This function allows to convert a json
or ndjson file to parquet format.
Two conversions possibilities are offered :
Convert to a single parquet file. Argument `path_to_parquet` must then be used;
Convert to a partitioned parquet file. Additionnal arguments `partition` and `partitioning` must then be used;
Usage
json_to_parquet(
path_to_file,
path_to_parquet,
format = "json",
partition = "no",
compression = "snappy",
compression_level = NULL,
...
)
Arguments
- path_to_file
String that indicates the path to the input file (don't forget the extension).
- path_to_parquet
String that indicates the path to the directory where the parquet files will be stored.
- format
string that indicates if the format is "json" (by default) or "ndjson"
- partition
String ("yes" or "no" - by default) that indicates whether you want to create a partitioned parquet file.

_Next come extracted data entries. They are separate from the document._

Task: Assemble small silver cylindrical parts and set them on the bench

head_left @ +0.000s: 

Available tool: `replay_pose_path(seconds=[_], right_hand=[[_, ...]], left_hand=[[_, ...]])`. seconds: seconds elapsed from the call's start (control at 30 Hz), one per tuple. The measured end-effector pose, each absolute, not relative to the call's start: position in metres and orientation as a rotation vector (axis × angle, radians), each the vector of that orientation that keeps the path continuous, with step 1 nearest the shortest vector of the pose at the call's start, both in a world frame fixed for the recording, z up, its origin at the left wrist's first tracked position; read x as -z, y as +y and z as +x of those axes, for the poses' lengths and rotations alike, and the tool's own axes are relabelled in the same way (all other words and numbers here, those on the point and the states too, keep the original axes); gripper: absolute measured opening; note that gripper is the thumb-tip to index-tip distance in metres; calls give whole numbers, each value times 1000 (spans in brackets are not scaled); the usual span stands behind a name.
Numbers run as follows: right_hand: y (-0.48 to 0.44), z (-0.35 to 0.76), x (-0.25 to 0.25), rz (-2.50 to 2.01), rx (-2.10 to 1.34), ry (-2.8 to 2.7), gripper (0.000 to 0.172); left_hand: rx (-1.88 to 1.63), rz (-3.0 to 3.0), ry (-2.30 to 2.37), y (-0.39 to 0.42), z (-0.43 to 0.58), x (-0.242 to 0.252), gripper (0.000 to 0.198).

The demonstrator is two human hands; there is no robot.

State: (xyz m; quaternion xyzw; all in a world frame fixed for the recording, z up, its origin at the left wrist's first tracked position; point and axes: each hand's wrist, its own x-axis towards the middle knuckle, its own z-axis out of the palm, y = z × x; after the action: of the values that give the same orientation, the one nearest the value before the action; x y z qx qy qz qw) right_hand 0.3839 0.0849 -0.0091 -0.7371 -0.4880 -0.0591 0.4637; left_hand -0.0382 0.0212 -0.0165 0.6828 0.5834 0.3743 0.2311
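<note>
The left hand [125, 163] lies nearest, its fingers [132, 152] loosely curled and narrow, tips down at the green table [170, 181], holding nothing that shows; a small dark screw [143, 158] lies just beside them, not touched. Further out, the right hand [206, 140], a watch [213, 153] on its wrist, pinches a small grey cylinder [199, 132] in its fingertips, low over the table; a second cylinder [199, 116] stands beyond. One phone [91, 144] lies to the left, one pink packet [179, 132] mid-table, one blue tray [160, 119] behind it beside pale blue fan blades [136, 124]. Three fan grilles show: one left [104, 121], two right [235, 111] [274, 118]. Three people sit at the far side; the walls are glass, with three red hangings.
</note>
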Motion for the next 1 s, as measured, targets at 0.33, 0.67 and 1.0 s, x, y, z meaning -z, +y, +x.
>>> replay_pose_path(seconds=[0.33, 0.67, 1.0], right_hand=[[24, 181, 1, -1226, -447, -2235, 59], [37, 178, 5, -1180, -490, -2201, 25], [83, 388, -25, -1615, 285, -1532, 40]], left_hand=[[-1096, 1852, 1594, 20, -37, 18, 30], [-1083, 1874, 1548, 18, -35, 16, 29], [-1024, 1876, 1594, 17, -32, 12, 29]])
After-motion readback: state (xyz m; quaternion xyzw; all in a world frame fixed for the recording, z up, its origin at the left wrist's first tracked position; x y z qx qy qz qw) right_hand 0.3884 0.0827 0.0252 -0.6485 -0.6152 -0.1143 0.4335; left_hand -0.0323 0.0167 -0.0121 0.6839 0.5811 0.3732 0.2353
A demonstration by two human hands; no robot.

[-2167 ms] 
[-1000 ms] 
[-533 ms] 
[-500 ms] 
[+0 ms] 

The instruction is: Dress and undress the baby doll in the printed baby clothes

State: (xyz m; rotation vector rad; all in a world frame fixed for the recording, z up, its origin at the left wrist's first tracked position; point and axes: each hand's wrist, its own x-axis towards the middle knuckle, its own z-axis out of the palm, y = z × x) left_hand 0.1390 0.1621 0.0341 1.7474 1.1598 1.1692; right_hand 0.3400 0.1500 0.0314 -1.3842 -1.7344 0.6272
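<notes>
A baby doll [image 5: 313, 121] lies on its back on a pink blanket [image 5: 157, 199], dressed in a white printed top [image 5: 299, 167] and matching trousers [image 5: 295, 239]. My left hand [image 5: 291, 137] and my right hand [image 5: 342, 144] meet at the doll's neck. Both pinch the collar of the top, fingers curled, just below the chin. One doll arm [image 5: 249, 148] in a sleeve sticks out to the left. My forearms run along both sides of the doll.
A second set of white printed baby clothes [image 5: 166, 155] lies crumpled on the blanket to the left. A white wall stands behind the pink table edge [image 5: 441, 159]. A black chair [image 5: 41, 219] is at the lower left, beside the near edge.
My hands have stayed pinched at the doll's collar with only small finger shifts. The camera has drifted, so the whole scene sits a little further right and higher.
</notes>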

If "yes", `"partitioning"` argument must be filled in. In this case, a folder will be created for each modality of the variable filled in `"partitioning"`. Be careful, this argument can not be "yes" if `max_memory` or `max_rows` argument are not NULL.
- compression
compression algorithm. Default "snappy".
- compression_level
compression level. Meaning depends on compression algorithm.
- ...
additional format-specific arguments, see arrow::write_parquet() and arrow::write_dataset() for more informations.
Examples
# Conversion from a local json file to a single parquet file ::
json_to_parquet(
path_to_file = system.file("extdata","iris.json",package = "parquetize"),
path_to_parquet = tempfile(fileext = ".parquet")
)
#> Reading data...
#> Writing data...
#> ✔ Data are available in parquet file under /tmp/RtmpHNodKR/file1648ddf070e.parquet
#> Writing data...
#> Reading data...
# Conversion from a local ndjson file to a partitioned parquet file ::
json_to_parquet(
path_to_file = system.file("extdata","iris.ndjson",package = "parquetize"),
path_to_parquet = tempfile(fileext = ".parquet"),
format = "ndjson"
)
#> Reading data...
#> Writing data...
#> ✔ Data are available in parquet file under /tmp/RtmpHNodKR/file16484bd2decf.parquet
#> Writing data...
#> Reading data...